Foram incontáveis as vezes que, ao visitar um colega de aula, diante do silêncio da campainha e para não perder a viagem, eu me agachei na porta para vislumbrar se havia alguma movimentação. Tapava o olho esquerdo e procurava calibrar o direito. O mundo proibido tinha a forma de uma fechadura.

Tanto que um dos nosso lazeres consistia em ir de porta em porta na vizinhança para radiografar a rotina dos vizinhos.
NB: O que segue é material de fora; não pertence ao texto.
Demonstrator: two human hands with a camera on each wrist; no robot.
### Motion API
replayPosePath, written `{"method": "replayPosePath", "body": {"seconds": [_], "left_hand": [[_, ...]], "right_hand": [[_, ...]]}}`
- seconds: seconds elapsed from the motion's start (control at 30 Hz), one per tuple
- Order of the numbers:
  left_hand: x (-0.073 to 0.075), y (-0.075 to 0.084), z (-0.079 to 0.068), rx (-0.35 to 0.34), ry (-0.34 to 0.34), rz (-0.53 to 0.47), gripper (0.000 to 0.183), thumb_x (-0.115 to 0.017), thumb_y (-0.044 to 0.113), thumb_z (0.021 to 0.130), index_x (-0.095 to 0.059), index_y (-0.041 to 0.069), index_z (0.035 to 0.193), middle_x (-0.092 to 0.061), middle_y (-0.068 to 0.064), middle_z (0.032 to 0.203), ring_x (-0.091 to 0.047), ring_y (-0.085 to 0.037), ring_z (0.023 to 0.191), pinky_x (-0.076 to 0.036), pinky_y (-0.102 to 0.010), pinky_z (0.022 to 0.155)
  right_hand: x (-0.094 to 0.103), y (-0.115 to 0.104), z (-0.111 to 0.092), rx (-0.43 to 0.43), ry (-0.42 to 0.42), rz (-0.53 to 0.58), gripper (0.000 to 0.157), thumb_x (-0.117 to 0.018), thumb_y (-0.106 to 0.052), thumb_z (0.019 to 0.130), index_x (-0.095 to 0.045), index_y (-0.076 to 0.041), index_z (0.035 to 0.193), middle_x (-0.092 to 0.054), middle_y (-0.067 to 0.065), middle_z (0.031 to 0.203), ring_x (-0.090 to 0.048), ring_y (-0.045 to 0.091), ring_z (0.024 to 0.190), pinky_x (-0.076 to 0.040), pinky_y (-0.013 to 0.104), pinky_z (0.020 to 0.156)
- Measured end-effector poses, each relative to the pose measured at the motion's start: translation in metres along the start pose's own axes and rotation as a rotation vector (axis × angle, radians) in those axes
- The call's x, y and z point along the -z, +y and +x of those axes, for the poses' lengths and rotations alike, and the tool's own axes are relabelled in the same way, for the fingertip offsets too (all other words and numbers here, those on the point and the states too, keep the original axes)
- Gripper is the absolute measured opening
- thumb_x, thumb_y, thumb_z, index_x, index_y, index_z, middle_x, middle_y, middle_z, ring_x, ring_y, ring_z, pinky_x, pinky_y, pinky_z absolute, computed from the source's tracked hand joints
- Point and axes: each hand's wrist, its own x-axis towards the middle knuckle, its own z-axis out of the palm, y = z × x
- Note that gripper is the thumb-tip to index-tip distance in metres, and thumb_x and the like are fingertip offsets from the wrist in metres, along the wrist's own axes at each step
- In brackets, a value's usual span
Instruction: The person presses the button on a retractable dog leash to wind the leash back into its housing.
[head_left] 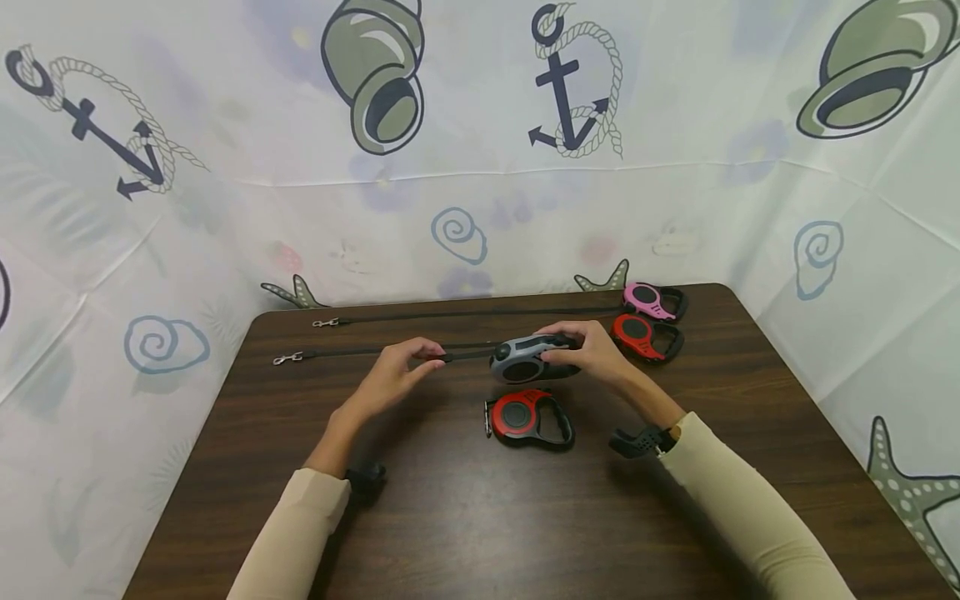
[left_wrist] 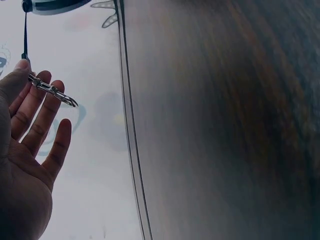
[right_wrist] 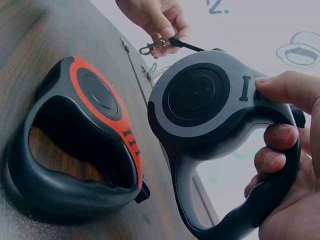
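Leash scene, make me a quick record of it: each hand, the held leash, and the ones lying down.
Left hand: pinches the strap end beside the metal clip
Right hand: grips the gray leash by its handle
Gray strap: partly out, spanning between the hands
Near red leash: on the table, its clip at the casing
Far red leash: far right, strap extended leftward
Pink leash: behind the far red one, strap also extended leftward

Wood-grain table (head_left: 480,517) with pale printed cloth (head_left: 480,133)

Behind the table — anchors (head_left: 562,96) and blue spirals (head_left: 456,229); to its right — a starfish (head_left: 911,492).
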Motion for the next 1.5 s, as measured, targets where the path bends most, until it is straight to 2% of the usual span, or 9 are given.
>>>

Festejávamos quando a chave não estava na porta e um de nós acabava escolhido para a missão, o mais corajoso, de narrar o que via para os demais.

Desse jeito eu testemunhei a primeira mulher nua de minha vida. Era uma solteira trocando de roupa no sofá, numa pequena residência de madeira da Rua Bagé. Foi um encantamento. A turma pedia para que eu descrevesse o que estava observando. E, tomado pela beleza, não conseguia acertar a língua. Engasguei. Extraviei o prumo dos pensamentos, como uma pandorga que se enrola nos fios de luz. Jamais tinha visto algo tão impactante.

As sombras cobriam a pele como uma segunda vestimenta. Ela se movimentava com a lentidão de um sonho, com inexplicável preguiça, com fascínio. Os seios, a cintura larga e os braços magros compunham uma coreografia insondável para a minha experiência de menino. Não sabia mesmo o que dizer, as palavras para aquele maravilhamento sensual não existiam para mim. Não conhecia a gramática do amor. Apenas entendia que era belo, muito belo, e só.

– Conta o que está acontecendo? – eles gritavam. Menti que não havia nada, ninguém ali. E seguimos embora.

Não queria que nenhum deles profanasse o momento com sacanagens e desaforos, maldades que tampouco compreendia, mas não me cheiravam bem.

Eu devo ter sentido os primeiros sinais de um arrebatamento romântico. Quando gostamos de um desejo, não queremos dividir, não queremos reduzir a pessoa em caricatura, não aceitamos que falem mal. Há um respeito pelo mistério, há uma proteção pelo segredo, há uma exclusividade no batimento cardíaco. Fechei aquela porta para sempre com os meus olhos.